Work instruction >>
In the listing below, find the line holding "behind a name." and the line holding "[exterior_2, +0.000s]". Write out those two lines and all lines between, exactly, and nothing more.

BEGIN

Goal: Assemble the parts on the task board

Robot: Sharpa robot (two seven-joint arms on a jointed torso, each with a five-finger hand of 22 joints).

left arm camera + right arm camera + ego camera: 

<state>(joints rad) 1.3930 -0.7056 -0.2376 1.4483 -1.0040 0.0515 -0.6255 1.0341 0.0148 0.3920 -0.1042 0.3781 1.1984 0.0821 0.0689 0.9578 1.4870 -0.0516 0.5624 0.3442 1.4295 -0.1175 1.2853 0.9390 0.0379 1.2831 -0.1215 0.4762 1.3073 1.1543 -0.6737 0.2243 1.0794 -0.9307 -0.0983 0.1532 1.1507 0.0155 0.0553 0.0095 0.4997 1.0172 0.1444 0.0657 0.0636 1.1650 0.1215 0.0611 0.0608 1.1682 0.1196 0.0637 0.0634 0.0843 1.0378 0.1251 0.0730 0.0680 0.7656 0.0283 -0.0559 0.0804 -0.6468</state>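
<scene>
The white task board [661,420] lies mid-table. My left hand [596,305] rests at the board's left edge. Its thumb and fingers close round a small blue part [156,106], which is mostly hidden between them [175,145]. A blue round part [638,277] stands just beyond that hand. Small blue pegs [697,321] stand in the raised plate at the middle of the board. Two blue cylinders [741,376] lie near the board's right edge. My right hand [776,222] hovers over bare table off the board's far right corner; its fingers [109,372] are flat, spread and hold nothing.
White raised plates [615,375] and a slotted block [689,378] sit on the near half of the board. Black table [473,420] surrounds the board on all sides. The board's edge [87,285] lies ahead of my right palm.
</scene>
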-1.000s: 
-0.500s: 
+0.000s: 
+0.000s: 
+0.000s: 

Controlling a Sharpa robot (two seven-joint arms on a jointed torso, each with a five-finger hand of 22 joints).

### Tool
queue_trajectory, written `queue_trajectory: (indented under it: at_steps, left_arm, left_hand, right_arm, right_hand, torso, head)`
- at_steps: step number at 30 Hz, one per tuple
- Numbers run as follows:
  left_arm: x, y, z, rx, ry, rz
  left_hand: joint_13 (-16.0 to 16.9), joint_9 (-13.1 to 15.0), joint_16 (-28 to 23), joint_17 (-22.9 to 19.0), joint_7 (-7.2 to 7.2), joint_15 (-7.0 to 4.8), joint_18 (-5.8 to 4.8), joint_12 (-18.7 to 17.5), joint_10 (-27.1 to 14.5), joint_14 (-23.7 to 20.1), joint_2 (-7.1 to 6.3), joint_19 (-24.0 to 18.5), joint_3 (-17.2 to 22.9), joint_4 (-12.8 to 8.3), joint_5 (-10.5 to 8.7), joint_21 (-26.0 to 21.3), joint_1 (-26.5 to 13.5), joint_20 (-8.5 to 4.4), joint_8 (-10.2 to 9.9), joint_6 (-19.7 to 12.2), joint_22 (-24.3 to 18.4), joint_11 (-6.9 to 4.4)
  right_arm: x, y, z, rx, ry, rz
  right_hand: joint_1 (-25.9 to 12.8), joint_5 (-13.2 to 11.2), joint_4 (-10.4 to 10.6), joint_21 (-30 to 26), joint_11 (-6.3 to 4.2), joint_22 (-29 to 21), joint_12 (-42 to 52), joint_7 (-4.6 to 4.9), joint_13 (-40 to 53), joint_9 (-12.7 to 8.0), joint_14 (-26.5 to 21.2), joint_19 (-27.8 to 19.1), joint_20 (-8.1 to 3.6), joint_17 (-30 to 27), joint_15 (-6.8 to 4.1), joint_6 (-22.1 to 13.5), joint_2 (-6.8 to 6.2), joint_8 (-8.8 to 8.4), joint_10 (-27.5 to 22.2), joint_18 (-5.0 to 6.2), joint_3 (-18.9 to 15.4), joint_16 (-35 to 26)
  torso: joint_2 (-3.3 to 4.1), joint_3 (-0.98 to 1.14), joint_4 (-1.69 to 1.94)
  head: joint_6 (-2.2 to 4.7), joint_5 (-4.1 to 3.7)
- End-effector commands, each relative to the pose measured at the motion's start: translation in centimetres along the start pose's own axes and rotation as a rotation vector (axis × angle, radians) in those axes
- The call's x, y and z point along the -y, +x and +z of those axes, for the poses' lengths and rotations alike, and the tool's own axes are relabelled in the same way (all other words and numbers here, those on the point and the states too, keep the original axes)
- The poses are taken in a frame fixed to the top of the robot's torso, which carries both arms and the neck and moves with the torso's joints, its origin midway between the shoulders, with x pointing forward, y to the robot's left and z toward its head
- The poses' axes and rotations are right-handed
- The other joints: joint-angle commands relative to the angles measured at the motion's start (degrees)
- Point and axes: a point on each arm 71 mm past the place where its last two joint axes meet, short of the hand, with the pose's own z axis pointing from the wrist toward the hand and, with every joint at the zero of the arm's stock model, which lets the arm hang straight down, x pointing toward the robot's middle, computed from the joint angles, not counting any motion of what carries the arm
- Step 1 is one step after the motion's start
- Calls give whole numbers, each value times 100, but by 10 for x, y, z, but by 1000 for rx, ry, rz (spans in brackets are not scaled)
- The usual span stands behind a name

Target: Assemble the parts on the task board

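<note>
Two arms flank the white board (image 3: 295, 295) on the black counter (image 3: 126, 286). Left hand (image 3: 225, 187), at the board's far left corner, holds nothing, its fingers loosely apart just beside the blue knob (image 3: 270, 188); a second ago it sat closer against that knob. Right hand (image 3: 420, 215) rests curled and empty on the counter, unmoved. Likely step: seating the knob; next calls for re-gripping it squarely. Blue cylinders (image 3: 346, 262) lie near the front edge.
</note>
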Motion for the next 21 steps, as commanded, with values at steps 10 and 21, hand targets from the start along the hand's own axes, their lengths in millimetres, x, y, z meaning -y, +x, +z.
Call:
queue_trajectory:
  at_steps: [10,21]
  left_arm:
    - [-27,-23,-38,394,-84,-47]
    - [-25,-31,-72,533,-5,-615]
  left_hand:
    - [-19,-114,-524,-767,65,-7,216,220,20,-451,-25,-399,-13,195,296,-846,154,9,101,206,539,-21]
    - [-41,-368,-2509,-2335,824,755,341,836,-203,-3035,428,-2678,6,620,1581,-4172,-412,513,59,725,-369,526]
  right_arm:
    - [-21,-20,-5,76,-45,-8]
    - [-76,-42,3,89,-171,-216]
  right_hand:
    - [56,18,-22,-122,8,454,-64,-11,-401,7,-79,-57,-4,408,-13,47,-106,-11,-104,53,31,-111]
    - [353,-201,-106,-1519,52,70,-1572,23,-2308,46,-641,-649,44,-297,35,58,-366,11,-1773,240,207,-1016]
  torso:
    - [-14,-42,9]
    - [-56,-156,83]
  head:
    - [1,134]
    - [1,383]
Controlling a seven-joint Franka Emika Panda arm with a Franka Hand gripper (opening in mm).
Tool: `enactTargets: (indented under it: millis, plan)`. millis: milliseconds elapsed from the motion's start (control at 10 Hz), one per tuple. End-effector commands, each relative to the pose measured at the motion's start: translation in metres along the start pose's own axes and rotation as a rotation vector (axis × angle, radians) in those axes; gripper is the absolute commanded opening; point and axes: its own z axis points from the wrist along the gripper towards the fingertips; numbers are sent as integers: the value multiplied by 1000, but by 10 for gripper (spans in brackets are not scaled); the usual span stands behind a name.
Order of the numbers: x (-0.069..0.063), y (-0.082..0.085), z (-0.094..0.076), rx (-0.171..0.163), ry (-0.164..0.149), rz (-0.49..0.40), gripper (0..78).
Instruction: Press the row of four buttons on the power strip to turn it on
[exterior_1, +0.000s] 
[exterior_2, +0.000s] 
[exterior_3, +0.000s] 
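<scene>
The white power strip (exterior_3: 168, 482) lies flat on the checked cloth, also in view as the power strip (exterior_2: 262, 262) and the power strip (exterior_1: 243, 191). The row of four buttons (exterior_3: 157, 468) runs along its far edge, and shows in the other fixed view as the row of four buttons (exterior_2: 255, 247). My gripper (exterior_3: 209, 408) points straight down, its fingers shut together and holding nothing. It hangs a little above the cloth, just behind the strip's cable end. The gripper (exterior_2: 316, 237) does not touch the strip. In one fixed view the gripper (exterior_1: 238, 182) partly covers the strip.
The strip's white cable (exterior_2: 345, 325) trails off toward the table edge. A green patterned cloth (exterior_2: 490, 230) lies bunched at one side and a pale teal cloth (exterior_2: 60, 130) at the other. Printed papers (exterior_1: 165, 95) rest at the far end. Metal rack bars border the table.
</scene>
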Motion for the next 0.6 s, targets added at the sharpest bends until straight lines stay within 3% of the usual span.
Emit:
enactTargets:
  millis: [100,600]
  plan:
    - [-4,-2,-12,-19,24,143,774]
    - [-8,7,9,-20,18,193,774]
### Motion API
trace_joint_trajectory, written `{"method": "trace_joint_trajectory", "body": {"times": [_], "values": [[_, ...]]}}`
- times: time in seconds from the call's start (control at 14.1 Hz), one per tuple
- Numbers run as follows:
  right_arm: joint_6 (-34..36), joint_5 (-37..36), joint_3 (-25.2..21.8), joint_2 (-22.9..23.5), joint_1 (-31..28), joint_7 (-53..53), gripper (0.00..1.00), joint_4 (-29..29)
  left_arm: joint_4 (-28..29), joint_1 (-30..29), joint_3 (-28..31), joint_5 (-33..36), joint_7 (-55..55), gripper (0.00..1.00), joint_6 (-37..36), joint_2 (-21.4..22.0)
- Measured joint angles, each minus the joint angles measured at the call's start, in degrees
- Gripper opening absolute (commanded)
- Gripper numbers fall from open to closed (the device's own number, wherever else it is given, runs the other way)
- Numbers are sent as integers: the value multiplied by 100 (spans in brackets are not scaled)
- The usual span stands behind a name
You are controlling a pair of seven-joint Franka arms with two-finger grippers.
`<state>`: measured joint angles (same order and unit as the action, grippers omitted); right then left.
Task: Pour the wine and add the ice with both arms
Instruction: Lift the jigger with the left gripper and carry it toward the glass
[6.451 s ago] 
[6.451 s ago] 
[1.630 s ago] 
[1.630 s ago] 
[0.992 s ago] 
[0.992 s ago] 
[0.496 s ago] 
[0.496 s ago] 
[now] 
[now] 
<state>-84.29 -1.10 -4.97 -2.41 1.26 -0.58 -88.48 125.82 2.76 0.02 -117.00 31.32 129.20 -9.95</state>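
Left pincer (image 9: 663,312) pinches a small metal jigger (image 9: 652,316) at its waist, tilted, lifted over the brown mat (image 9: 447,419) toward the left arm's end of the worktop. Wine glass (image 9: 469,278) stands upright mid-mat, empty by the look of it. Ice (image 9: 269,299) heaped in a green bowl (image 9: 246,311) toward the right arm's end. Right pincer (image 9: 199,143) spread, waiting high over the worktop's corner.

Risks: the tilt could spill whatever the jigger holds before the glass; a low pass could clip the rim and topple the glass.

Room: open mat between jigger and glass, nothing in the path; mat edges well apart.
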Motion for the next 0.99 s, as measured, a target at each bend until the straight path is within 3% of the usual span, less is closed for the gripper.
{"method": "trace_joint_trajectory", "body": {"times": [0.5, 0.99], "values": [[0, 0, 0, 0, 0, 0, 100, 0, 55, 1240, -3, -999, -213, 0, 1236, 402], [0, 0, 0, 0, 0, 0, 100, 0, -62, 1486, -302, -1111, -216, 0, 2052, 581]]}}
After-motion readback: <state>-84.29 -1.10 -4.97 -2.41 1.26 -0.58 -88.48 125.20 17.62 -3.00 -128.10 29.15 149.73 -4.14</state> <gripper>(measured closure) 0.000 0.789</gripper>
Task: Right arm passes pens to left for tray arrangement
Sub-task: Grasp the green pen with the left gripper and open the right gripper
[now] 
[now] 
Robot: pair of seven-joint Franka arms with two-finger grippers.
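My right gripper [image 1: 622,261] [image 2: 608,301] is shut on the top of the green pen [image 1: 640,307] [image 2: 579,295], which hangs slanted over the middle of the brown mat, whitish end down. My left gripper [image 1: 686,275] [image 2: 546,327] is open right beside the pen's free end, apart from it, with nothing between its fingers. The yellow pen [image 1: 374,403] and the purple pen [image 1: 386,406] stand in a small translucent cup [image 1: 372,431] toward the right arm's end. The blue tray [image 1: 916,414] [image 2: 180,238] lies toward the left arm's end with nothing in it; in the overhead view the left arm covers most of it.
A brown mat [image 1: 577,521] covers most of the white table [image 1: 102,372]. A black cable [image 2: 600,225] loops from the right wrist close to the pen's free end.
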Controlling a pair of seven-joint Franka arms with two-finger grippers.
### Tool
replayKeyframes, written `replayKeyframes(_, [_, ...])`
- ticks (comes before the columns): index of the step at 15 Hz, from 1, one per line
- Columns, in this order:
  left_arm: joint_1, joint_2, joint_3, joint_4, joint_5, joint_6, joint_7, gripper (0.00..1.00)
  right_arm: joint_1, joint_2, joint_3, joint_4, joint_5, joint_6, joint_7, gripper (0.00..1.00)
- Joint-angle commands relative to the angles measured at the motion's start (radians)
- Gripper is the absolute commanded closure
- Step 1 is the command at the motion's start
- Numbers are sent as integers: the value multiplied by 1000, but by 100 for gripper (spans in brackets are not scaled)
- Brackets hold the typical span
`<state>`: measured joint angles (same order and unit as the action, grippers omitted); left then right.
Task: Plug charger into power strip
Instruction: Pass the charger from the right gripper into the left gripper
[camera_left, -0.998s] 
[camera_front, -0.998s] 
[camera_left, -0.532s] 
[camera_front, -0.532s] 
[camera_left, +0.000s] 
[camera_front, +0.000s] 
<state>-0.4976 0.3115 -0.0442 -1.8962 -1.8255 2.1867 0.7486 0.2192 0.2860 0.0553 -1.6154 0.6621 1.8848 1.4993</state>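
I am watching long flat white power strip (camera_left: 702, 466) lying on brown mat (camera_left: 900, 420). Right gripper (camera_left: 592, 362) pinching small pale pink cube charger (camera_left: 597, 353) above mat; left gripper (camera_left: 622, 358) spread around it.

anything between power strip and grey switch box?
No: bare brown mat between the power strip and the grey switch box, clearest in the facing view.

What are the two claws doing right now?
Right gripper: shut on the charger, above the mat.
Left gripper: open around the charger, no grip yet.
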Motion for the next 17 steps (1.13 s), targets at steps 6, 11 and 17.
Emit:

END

Task result >>
Tool: `enactTargets: (indented under it: millis, plan)`. millis: milliseconds elapsed from the motion's start (control at 10 Hz), one per tuple. End-effector commands, each relative to the pose measured at the motion's start: translation in metres along the start pose's own axes and rotation as a rotation vector (axis × angle, radians) in those axes; gripper is the absolute commanded opening; point and axes: its own z axis points from the wrist along the gripper towards the fingertips; numbers are sent as integers: the value multiplied by 1000, but by 10 for gripper (spans in brackets are not scaled); the usual span stands behind a name.
Order of the numbers: x (-0.069..0.063), y (-0.082..0.085), z (-0.094..0.076), rx (-0.171..0.163), ry (-0.164..0.149), rz (-0.49..0.40), gripper (0..78).
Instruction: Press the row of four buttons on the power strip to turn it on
[exterior_1, +0.000s] 
[exterior_2, +0.000s] 

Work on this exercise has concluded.